T = {{2, 3}, {3, 2}, {1, 4}};
Alpha = 4/3;
tecniques = Dimensions[T][[1]];
factors = Dimensions[T][[2]];
AlphaVec = ConstantArray[Alpha, tecniques];
LambdaVec = Array[Lambda, tecniques];
onesVec = ConstantArray[1, tecniques];
h = (Transpose[T].LambdaVec^(AlphaVec));
maxmin = Table[
   LambdaVec /. 
    NMinimize[{h[[i]], {onesVec.LambdaVec == 1, 
        Table[Lambda[i] >= 0, {i, 1, tecniques}]}}, LambdaVec][[
     2]], {i, 1, factors}] // Quiet
{{0.201207, 0.0314277, 0.767365}, {0.239077, 0.683654, 0.077269}}

This task has an exact solution, which the author indicated and which can easily be found using the Mathematica.

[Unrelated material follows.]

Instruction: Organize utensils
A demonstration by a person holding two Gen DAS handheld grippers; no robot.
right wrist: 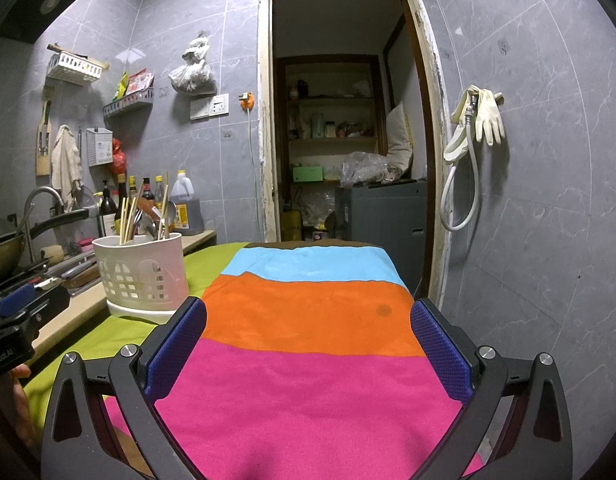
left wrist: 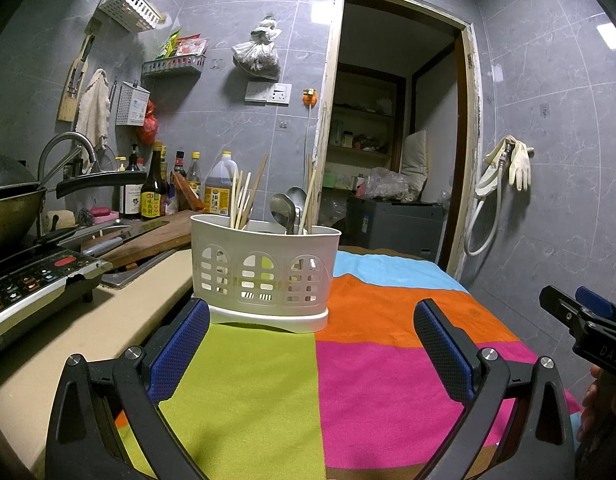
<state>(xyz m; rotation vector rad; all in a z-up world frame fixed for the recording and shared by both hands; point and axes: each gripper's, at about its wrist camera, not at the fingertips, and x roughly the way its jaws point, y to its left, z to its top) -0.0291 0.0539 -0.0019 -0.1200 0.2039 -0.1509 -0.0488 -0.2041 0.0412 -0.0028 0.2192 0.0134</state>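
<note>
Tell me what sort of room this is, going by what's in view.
Most likely a small home kitchen: a wok on a cooker beside a sink tap, sauce bottles along the tiled wall, and a utensil caddy holding chopsticks and spoons.

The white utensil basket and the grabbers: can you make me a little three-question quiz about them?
1. True or false: the left gripper is holding a spoon.
2. What stands in the utensil basket: A) chopsticks and spoons, B) forks only, C) nothing?
3. Which colour of the striped cloth lies between the right gripper fingers' bases?

Key: 1 false, both grippers are open and empty. 2 A. 3 pink.
</note>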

But it does not coincide with the numerical solution that we found using NMinimize. We consider the function h={2 Lambda[1]^(4/3) + 3 Lambda[2]^(4/3) + Lambda[3]^(4/3), 3 Lambda[1]^(4/3) + 2 Lambda[2]^(4/3) + 4 Lambda[3]^(4/3)}, find its extrema, using the standard analysis. Put h[[1]]=q, h[[2]]=q1, Lambda[1]=x,Lambda[2]=y, using constraints, we find

q = 2*x^(4/3) + 3*y^(4/3) + (1 - x - y)^(4/3); q1 = 
 3*x^(4/3) + 2*y^(4/3) + 4*(1 - x - y)^(4/3);

Necessary conditions for an extremum

eq = {D[q, x] == 0, D[q, y] == 0} // FullSimplify
Out[]= {9 x + y == 1, x + 28 y == 1}

 Solve[eq, {x, y}]

Out[]={{x -> 27/251, y -> 8/251}}
eq1 = {D[q1, x] == 0, D[q1, y] == 0} // FullSimplify

Out[]= {91 x + 64 y == 64, 8 x + 9 y == 8}

 Solve[eq1, {x, y}]

Out[]= {{x -> 64/307, y -> 216/307}}

The third value is found as Lambda[3]=1-x-y. And so we got the exact solution, which the author indicated in the comments. Now we need to get a numerical solution that would not be as rude as we indicated above using NMinimize. I will indicate a simple solution to the problem. We use a special method

maxmin2 = 
 Table[LambdaVec /. 
    NMinimize[{h[[i]], {onesVec.LambdaVec == 1, 
        Table[Lambda[i] >= 0, {i, 1, tecniques}]}}, LambdaVec, 
      WorkingPrecision -> 30, MaxIterations -> 100, 
      Method -> "RandomSearch"][[2]], {i, 1, factors}] 
{{0.10756972111553840466091432374, 0.0318725099601588814911179025068, 
  0.860557768924302713847967773754}, {0.20846905537459283387622149837,
 0.703583061889250814332247557003, 0.0879478827361563517915309446257}}

We compare it with the exact solution

{{27/251, 8/251, 216/251}, {64/307, 216/307, 27/307}}*1.`30

{{0.107569721115537848605577689243, 0.0318725099601593625498007968127, 
  0.860557768924302788844621513944},{0.208469055374592833876221498371,
 0.703583061889250814332247557003, 0.0879478827361563517915309446254}}

And so, we numerically reproduced the exact solution with an error of $10^{-15}$.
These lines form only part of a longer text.